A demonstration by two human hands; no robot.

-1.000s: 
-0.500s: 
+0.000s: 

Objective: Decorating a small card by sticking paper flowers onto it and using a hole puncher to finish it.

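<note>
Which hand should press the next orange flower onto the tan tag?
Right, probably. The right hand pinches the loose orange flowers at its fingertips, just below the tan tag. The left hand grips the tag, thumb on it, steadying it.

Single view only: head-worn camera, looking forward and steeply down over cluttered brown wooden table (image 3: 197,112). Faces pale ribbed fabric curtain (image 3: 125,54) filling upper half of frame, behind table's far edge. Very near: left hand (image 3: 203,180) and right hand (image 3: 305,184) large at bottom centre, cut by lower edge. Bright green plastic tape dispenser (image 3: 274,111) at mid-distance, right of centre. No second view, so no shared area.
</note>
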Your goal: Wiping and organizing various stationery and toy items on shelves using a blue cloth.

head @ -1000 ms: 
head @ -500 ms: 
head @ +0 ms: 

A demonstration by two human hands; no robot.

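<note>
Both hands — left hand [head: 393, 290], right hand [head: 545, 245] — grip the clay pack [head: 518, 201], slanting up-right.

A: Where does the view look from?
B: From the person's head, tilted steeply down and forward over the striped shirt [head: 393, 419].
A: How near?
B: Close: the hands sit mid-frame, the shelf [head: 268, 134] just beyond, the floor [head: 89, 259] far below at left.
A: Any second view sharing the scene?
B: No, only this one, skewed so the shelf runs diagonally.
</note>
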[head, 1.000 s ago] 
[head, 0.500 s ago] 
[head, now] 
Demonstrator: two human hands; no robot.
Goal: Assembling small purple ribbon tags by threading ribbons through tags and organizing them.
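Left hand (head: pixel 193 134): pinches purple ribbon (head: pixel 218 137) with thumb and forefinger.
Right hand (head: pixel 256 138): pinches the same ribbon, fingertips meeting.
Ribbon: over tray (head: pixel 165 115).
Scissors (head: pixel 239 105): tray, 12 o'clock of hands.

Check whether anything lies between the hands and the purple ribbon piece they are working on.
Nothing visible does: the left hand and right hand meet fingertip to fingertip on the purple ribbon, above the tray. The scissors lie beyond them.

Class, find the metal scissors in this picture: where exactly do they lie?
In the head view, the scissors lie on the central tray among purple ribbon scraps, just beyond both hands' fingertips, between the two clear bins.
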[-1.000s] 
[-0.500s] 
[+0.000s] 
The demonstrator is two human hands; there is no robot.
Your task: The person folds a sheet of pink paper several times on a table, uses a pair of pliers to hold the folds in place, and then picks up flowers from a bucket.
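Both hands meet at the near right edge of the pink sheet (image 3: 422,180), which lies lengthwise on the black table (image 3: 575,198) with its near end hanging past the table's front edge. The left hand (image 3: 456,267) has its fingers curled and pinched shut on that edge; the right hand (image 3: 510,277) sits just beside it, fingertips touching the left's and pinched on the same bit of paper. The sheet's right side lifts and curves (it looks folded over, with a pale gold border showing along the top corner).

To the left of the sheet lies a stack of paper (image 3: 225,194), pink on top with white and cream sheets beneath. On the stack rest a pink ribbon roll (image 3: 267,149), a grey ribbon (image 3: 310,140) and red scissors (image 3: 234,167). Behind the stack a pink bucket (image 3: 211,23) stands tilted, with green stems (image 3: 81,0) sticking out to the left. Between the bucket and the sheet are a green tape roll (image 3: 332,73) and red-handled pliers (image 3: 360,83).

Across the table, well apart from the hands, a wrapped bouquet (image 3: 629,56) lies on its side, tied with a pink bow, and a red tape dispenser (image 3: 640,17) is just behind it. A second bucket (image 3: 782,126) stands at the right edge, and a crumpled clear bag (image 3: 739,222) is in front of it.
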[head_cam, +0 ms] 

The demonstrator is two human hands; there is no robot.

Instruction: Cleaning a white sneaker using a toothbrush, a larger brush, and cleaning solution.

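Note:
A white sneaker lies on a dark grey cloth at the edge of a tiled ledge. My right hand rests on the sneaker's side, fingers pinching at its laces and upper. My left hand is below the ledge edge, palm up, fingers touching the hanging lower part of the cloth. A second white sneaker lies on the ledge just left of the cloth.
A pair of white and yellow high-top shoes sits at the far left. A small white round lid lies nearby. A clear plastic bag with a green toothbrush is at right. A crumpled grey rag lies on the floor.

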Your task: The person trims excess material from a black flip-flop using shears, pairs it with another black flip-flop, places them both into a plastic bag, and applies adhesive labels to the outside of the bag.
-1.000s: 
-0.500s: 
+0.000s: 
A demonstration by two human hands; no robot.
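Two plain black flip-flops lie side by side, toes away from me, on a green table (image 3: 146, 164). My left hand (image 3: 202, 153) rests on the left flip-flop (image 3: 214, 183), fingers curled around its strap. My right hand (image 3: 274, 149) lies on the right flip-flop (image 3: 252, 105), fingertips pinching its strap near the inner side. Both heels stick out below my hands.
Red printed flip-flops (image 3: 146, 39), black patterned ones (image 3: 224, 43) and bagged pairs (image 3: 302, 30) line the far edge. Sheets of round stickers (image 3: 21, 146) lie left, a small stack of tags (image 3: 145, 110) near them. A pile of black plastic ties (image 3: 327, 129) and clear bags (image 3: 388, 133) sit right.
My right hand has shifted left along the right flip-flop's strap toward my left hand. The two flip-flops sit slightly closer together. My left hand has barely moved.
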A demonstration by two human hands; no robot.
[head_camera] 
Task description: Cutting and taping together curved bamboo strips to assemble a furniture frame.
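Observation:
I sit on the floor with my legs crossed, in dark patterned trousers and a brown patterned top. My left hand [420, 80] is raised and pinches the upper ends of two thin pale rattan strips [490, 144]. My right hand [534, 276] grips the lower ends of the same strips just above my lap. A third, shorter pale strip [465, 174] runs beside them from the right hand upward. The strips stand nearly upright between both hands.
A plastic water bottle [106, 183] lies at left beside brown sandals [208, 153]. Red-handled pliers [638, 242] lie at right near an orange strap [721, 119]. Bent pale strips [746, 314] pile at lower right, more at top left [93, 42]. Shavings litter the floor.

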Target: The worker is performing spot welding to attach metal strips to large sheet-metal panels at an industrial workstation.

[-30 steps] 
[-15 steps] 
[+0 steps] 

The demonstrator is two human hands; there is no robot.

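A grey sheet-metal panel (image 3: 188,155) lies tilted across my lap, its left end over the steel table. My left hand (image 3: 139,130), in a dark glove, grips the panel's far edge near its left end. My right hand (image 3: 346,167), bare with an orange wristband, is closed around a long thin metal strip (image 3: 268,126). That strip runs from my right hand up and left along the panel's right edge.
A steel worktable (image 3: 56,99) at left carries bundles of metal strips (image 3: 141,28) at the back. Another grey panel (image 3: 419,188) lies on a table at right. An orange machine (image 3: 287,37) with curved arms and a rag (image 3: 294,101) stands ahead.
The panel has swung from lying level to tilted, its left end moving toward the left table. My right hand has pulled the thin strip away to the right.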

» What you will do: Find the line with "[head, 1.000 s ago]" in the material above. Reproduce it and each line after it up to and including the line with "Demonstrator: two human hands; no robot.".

» Result of the exercise:
[head, 1.000 s ago] 
[head, 0.500 s ago] 
[head, now] 
Demonstrator: two human hands; no robot.

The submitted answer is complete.